• YOUR GOAL:
Answer with a number only: how many lines of the data contain "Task"?

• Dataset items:
*** Begin section ***

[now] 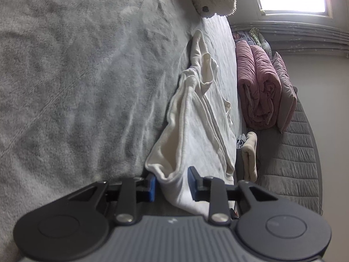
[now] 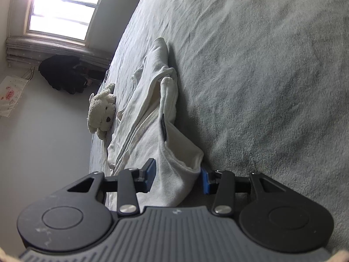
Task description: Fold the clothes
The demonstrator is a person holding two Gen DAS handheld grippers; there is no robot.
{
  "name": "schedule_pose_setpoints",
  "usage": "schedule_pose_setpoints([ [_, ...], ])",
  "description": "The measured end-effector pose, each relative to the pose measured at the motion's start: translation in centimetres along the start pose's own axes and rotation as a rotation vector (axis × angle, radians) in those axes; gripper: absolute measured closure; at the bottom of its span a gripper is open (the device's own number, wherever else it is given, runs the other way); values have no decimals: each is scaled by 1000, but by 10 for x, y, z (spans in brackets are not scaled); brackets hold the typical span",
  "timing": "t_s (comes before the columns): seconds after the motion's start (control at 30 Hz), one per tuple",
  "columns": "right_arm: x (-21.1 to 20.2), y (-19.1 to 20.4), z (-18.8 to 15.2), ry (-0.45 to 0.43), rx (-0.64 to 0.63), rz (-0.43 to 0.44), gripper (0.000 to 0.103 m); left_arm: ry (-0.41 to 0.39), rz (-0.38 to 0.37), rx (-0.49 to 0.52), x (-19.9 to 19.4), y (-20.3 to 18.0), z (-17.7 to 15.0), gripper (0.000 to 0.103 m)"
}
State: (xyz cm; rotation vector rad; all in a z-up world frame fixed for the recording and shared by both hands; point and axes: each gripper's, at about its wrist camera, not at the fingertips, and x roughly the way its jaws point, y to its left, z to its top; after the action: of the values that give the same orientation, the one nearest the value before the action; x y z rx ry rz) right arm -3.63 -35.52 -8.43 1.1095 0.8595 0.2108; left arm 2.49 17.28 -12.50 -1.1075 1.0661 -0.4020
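While both grippers have hold of the near end of the cream fleece garment point(image 1: 196, 113), the folding itself looks barely begun: the cloth lies in a long rumpled strip on the grey plush blanket point(image 1: 76, 76), running away from the cameras toward twelve o'clock, creased and bunched along its length, with no neat fold visible. In the left wrist view the left gripper point(image 1: 172, 184) has a hem corner between its blue pads point(image 1: 193, 181), which sit against the fabric on both sides, so I judge it clamped on the garment. In the right wrist view the right gripper point(image 2: 177, 178) likewise has a thick bunch of cloth filling the gap between its pads, apparently pinched. A dark label point(image 2: 163, 126) shows on the fabric near the middle. A white plush dog point(image 2: 101, 109) lies at about ten o'clock of the garment in the right view, near the far edge of the bed, and a rolled pink quilt point(image 1: 257, 87) sits at two o'clock in the left view, off the bed. Still to do, by my reading: spread the piece flat, smooth it, then fold it over
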Motion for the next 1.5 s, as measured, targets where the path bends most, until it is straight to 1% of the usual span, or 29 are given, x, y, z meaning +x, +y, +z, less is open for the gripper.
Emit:
schedule_pose_setpoints([
  [0.07, -3, 0, 2, 4, 2, 0, 58, 0, 0, -3, 0, 1, 0, 75],
  [0.23, -13, 9, 4, -24, -99, -58, 58, -4, 6, -4, -1, 0, 1, 76],
  [0.3, -14, 10, 5, -18, -135, -72, 58, -7, 16, 16, -1, -3, 1, 76],
  [0.37, -8, 10, 5, 12, -157, -74, 57, -13, 27, 43, -2, -5, 2, 76],
  [0.63, 14, 9, 7, 74, -189, -17, 56, -34, 18, 79, 4, -5, 3, 76],
  [0.73, 17, 13, 4, 79, -221, -10, 56, -44, 11, 89, 6, -4, 2, 76],
  [0.8, 18, 16, 2, 85, -243, -15, 57, -49, 19, 104, 7, -6, 1, 76],
  [0.83, 19, 17, 0, 90, -252, -19, 58, -51, 26, 113, 7, -7, 0, 77],
  [0.9, 20, 20, -2, 104, -263, -22, 80, -56, 49, 127, 5, -10, -1, 88],
  [0.93, 20, 18, -3, 118, -238, -7, 86, -60, 59, 131, 4, -11, -2, 90],
  [1.0, 18, 18, -5, 120, -218, 17, 88, -71, 60, 128, -1, -13, -5, 94],
  [1.13, 3, 25, -5, 95, -187, 88, 89, -84, 37, 103, -13, -17, -11, 95],
  [1.23, -9, 31, -6, 87, -179, 118, 90, -96, 27, 88, -25, -21, -17, 95],
  [1.37, -18, 34, -15, 112, -181, 123, 90, -100, 28, 74, -45, -23, -27, 95],
  [1.5, -31, 32, -26, 135, -165, 116, 90, -58, 54, 54, -60, -20, -45, 95],
])
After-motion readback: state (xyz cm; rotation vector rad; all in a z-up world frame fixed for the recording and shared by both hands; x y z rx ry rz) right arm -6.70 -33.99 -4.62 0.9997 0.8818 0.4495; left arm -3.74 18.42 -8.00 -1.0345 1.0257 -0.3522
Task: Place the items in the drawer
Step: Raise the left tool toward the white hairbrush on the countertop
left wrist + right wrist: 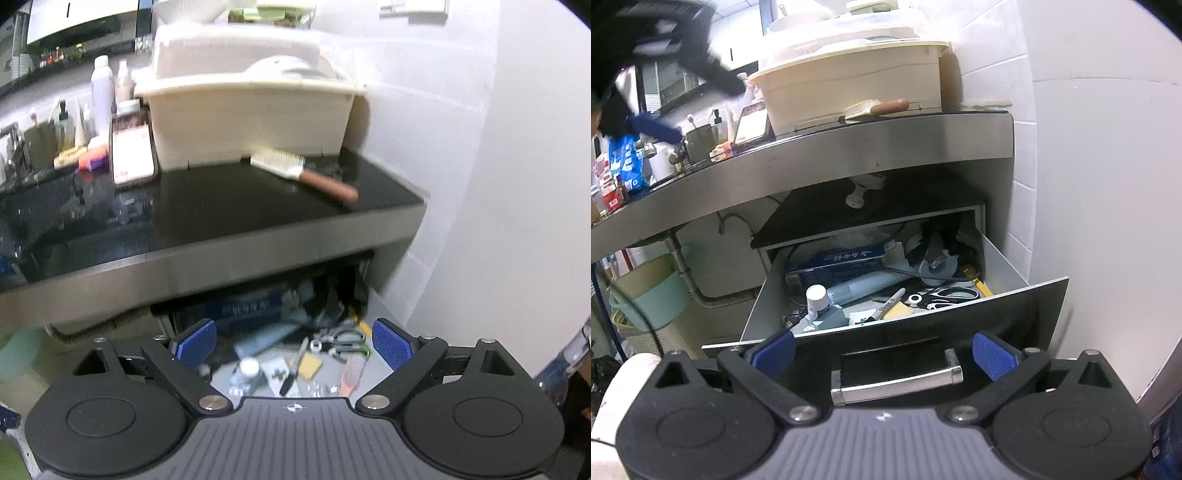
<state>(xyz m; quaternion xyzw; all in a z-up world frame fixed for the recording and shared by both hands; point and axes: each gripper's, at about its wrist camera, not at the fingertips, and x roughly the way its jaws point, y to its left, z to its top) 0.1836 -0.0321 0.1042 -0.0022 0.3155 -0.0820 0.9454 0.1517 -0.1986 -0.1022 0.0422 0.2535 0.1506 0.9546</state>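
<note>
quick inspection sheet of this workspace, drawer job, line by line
surface: black countertop with a steel front edge.
job's things: hairbrush lies on the counter in front of the cream bin; drawer below stands open, its handle near the right gripper.
clutter: drawer already holds scissors, a marker, a white bottle and a blue box; bottles and a phone stand left of the bin.
grippers: left gripper open and empty, over the drawer; right gripper open and empty.
cables: corrugated hose under the counter.
surroundings: white tiled wall, green bucket.
</note>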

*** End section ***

• REPLY TO THE EXERCISE:
2